Set down only what runs from the line containing "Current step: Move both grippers" through the last line of the data, exactly as it reads.

══ Task material ══

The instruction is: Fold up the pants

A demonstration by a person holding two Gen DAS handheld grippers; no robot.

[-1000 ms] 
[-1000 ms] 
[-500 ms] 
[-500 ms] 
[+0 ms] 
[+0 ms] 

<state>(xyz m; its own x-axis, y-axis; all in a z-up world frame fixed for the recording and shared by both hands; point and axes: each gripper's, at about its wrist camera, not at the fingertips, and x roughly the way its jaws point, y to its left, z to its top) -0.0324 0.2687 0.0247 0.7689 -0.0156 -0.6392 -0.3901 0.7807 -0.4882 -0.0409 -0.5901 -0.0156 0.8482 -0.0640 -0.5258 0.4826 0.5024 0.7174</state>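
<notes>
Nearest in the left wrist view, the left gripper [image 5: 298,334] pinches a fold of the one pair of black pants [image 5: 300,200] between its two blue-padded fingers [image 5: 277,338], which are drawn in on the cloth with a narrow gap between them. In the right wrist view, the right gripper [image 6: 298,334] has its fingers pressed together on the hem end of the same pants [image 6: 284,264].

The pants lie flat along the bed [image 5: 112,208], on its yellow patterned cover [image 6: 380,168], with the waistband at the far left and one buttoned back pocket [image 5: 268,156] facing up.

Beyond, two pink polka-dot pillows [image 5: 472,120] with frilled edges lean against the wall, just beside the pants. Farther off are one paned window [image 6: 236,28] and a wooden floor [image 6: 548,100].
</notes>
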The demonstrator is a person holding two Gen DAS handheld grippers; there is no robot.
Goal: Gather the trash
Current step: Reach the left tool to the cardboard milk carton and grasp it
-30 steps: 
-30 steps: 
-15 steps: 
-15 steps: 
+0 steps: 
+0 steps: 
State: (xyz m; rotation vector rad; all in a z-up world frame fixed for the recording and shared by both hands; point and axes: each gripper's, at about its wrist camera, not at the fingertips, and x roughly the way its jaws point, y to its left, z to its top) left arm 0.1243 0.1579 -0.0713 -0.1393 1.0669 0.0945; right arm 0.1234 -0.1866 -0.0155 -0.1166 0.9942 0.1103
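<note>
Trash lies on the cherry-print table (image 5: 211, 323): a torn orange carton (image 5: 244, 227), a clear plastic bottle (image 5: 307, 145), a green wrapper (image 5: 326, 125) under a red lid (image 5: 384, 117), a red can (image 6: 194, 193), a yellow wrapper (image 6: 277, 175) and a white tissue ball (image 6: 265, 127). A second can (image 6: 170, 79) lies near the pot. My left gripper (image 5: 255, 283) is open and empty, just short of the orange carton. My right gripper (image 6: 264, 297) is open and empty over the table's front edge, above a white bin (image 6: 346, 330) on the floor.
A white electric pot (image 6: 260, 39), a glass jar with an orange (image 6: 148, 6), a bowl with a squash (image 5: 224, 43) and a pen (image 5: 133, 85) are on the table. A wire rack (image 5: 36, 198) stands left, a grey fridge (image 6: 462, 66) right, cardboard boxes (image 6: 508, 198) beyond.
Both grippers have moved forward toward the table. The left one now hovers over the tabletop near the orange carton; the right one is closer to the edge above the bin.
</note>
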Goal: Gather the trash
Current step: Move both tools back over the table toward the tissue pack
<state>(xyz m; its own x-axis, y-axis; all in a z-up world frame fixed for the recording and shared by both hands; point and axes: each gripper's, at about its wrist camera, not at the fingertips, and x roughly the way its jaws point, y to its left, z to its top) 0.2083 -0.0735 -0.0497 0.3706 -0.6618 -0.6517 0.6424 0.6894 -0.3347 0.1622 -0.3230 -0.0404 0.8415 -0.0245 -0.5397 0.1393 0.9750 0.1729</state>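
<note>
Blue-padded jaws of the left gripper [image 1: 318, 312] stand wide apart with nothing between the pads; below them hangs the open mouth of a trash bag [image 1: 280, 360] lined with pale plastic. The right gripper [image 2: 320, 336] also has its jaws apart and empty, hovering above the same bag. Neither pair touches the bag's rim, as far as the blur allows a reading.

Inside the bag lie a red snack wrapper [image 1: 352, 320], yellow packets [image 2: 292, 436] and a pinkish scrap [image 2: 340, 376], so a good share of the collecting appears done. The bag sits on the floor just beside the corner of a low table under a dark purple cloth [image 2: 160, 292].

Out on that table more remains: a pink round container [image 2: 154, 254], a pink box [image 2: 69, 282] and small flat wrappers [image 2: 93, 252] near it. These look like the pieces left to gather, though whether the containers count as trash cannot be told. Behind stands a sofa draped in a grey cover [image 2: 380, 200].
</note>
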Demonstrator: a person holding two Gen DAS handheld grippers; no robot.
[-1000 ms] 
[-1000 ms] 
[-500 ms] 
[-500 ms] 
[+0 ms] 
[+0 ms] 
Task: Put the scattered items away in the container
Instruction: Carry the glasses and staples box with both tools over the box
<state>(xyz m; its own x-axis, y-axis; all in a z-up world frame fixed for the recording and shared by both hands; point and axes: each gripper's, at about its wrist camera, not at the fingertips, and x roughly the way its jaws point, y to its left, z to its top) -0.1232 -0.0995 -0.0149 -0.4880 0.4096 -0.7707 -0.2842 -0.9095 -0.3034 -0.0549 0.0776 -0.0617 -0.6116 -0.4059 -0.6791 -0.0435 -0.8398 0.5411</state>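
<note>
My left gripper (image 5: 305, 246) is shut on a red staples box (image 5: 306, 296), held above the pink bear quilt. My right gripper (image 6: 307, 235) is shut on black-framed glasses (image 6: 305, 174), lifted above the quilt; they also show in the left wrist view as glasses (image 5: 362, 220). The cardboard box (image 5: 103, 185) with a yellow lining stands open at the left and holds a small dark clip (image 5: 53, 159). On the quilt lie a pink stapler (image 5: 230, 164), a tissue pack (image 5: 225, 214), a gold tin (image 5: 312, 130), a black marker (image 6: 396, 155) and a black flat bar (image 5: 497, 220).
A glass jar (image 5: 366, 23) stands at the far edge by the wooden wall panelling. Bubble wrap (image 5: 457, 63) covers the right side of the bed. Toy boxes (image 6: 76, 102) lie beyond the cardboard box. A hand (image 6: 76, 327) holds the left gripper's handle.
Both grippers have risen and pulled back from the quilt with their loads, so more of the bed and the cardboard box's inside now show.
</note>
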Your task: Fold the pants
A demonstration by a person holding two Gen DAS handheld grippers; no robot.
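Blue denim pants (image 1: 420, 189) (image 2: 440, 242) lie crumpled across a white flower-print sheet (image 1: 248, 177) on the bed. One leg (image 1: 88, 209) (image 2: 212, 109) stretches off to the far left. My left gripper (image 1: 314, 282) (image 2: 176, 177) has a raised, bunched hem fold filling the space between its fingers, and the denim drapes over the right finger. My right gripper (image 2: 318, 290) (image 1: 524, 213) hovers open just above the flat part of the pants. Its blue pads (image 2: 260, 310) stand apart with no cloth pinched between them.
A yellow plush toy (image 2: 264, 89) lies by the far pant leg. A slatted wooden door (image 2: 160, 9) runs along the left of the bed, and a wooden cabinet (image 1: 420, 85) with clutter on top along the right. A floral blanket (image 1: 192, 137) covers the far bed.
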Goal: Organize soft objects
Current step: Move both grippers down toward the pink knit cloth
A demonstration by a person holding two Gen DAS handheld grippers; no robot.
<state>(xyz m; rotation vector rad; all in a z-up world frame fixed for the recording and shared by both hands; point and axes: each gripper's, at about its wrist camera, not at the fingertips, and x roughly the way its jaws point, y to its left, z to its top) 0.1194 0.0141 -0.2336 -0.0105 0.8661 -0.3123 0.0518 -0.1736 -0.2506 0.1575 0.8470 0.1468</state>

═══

### Solution for this problem
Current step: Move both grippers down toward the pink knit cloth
A demonstration by a person holding two Gen DAS handheld grippers; no robot.
<state>(xyz m; rotation vector rad; all in a z-up world frame fixed for the recording and shared by both hands; point and axes: each gripper's, at about its wrist camera, not at the fingertips, and x roughly the way its jaws point, y to its left, z to its top) 0.1194 0.0141 -0.2336 -0.0105 0.8661 -0.3123 0.0518 -0.1736 -0.2506 0.1575 0.8470 0.1468</state>

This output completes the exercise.